MidnightBag · 13/06/2021 11:28

That's horrible Smallredclip.Sad I'm glad you've moved on and hope you're much happier now.

I've just looked up Cialis daily and might suggest he asks his GP about it. Is it essentially the same as viagra or do they work differently? I can see it would be a smaller dose so maybe it would be less likely to cause the racing heart feeling (of the wrong type! Grin)

To a PP, our sex life was good at the start. Several times every time we were together (ie more than once a day). It was fairly typical of a new relationship I'd say. Part of the problem is that we didn't have that long before dealing with all this - I can't look back on a decade plus of good sex and say this is just a blip.
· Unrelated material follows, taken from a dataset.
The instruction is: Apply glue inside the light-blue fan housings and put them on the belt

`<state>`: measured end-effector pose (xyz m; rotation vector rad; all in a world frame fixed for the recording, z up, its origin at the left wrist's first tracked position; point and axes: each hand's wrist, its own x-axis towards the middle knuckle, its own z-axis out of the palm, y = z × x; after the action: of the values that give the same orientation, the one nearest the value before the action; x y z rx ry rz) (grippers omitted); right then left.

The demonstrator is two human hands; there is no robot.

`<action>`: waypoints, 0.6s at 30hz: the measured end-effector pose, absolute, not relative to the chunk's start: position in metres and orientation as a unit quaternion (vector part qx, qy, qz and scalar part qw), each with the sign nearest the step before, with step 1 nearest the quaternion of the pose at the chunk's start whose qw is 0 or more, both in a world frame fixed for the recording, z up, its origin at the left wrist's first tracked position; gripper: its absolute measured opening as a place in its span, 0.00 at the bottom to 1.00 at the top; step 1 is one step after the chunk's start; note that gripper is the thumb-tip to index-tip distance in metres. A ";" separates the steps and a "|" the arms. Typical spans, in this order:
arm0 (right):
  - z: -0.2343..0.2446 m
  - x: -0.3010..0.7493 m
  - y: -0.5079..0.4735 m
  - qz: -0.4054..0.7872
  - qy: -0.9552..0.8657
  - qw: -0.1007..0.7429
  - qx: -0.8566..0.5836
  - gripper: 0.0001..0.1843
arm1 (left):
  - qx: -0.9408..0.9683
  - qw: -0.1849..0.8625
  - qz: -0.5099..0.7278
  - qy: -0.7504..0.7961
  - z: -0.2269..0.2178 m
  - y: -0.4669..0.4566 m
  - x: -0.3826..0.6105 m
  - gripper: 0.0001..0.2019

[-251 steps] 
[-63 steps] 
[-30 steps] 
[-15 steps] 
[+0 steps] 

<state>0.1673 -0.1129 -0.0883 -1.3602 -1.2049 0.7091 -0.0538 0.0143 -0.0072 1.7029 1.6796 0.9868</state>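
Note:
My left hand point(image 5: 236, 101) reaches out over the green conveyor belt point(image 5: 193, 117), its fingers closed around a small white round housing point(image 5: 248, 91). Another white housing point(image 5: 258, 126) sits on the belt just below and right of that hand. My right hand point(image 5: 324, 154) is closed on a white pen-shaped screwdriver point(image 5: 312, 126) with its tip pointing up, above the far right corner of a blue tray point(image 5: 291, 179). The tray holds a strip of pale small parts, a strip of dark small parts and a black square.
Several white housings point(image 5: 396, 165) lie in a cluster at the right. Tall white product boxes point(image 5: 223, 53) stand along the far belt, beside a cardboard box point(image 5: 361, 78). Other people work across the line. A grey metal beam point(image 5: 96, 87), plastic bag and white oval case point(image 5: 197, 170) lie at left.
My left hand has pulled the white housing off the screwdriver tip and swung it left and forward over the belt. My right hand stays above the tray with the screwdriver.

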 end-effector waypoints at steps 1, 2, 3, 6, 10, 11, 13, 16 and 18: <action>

But it was good at the start, so it's hard to believe we are where we are now.

I think the covid situation has a lot to answer for though as he's such a sociable person and he needs to be busy and have places to go and people to see. I'm much more introverted but I can see a big difference in him when he's chatting to the neighbours or hosting visitors - he's in his element. I wonder if it's a combination of moving, the bereavement (plus family stressors I don't have time to go into but which have gone on for ages too) and then losing all the normal things that would help him build himself back up. He's outwardly very cheery and chirpy and that hasn't changed, but he's definitely missed normality more than me. It sounds strange to link the two (social life and sex life) but everything has felt so strange for the past year or so.